* Exercise goal *
Locate each line with the string "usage" in the listing below and copy it.

Content starts

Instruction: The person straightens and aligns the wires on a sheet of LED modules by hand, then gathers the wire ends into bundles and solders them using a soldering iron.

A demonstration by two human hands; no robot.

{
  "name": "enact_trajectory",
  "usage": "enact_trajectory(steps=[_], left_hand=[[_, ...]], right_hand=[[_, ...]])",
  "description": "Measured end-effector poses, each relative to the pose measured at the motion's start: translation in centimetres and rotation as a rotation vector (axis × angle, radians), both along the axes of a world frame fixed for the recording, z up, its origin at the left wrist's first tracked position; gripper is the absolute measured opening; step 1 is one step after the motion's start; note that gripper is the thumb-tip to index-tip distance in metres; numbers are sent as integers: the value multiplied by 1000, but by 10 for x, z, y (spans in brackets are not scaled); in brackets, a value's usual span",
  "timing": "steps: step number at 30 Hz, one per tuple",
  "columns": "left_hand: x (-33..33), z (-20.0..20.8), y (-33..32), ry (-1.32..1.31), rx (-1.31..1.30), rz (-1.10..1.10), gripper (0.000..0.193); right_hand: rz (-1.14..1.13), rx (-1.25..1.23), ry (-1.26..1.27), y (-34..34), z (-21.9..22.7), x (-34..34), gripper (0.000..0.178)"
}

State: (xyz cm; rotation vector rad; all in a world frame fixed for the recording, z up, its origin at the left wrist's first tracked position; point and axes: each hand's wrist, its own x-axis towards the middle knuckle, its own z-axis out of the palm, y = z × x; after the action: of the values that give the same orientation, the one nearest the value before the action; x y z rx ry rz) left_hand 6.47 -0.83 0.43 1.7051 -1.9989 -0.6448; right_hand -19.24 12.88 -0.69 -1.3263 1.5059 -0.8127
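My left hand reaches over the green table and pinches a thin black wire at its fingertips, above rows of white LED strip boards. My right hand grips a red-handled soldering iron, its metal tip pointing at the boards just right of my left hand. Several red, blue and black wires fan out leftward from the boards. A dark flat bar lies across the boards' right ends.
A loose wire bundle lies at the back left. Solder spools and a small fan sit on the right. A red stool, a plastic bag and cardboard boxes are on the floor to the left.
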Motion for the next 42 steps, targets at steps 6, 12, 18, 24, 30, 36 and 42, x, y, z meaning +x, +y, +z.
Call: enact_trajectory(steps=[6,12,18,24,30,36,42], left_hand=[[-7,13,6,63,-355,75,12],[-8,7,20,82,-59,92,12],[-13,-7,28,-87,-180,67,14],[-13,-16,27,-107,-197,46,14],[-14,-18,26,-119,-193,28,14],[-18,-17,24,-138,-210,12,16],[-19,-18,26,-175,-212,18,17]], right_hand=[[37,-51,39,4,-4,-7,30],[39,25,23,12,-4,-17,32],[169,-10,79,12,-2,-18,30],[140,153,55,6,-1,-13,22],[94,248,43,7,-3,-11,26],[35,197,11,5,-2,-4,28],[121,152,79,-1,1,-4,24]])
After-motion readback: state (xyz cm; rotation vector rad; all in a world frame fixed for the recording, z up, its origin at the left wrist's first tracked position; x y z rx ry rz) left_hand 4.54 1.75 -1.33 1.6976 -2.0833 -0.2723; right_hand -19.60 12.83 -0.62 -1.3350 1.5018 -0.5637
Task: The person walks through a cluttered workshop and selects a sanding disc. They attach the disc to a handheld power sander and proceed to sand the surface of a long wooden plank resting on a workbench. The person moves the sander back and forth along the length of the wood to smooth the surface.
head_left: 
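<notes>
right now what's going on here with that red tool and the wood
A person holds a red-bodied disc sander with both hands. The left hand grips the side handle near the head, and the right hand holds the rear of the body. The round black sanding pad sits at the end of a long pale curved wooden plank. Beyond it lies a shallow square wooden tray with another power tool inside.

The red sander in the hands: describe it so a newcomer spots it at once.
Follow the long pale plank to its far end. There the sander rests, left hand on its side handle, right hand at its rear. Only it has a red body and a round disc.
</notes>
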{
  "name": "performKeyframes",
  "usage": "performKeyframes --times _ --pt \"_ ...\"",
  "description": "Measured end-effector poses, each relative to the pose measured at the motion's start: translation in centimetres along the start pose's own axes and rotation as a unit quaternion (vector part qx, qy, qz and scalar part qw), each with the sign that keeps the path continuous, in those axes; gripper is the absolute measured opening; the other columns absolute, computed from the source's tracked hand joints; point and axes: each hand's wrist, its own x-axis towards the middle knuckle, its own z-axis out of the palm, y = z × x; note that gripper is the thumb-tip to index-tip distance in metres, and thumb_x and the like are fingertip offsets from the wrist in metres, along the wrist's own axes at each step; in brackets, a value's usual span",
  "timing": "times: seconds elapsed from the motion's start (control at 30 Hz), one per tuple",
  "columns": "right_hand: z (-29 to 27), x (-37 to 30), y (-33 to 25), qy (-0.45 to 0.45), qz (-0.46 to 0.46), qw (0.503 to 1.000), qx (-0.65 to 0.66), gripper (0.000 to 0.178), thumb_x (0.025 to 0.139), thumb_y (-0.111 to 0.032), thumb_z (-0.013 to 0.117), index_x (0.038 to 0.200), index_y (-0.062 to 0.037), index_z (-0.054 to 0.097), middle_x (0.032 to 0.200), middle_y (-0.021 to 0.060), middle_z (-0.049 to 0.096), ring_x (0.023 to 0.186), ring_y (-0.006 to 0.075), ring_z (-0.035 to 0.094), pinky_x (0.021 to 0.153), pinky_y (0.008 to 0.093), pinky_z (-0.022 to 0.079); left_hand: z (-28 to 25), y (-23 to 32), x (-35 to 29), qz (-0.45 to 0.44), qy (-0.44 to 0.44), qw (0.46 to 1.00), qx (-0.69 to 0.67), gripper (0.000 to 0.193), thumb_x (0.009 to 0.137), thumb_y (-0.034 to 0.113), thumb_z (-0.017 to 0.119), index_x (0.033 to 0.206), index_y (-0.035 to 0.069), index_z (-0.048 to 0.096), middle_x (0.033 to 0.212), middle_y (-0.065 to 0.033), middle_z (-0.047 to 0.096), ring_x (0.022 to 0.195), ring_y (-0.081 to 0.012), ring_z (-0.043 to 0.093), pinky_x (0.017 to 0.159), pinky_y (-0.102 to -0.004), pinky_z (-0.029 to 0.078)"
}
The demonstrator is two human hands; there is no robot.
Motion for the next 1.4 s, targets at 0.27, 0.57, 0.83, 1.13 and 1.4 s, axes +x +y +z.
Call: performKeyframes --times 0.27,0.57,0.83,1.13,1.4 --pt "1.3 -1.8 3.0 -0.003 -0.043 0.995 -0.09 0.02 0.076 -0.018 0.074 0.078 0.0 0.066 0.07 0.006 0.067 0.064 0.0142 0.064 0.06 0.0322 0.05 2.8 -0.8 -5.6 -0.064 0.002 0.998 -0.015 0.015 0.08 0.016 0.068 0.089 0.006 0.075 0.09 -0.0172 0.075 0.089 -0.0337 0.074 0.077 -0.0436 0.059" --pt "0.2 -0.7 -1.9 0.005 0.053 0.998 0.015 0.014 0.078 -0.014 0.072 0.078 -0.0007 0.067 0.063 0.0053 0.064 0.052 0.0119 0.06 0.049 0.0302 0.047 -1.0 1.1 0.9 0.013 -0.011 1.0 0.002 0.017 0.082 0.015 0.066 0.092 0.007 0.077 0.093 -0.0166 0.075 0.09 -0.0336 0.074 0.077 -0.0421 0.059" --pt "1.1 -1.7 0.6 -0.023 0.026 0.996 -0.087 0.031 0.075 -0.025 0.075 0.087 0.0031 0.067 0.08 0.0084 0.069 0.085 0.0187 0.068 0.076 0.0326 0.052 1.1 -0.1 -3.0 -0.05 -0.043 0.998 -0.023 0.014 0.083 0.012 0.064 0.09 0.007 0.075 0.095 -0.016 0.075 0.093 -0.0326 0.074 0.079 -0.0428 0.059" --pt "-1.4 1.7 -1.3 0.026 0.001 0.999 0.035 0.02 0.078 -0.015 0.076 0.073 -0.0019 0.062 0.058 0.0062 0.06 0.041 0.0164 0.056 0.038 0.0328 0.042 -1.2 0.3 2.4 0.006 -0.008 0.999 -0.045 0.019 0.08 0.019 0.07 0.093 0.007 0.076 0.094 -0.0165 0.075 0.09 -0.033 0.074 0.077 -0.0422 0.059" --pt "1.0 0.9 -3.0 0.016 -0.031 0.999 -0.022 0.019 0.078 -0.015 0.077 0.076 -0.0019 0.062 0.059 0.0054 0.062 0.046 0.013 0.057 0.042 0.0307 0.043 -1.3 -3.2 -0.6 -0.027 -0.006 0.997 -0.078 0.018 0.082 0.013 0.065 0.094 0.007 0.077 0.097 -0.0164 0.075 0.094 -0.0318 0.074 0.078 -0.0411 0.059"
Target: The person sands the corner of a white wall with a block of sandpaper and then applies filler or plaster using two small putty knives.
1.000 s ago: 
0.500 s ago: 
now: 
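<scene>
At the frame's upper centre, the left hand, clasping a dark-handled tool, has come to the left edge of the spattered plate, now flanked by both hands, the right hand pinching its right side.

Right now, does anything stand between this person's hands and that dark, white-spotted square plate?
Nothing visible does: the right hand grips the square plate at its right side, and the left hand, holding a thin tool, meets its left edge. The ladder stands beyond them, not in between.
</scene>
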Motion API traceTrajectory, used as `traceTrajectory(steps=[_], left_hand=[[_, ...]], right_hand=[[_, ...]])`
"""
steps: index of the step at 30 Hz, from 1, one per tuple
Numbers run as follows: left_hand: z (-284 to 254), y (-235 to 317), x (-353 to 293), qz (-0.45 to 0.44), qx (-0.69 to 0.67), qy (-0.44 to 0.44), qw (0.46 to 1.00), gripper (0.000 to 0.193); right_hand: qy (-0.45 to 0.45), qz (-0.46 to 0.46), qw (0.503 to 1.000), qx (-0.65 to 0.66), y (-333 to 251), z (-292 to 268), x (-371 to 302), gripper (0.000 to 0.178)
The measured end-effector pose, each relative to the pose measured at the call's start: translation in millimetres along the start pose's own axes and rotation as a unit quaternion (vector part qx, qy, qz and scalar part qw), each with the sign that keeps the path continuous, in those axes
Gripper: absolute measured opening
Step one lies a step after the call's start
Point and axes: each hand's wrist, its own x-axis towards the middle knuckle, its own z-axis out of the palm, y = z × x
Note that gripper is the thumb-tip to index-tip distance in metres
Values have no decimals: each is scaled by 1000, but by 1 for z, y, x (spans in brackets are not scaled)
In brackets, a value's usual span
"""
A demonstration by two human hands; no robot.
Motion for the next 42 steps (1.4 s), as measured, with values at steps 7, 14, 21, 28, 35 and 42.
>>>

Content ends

* Solution for this task *
  "usage": "enact_trajectory(steps=[_], left_hand=[[_, ...]], right_hand=[[_, ...]])",
  "usage": "performKeyframes --times _ --pt \"_ ...\"",

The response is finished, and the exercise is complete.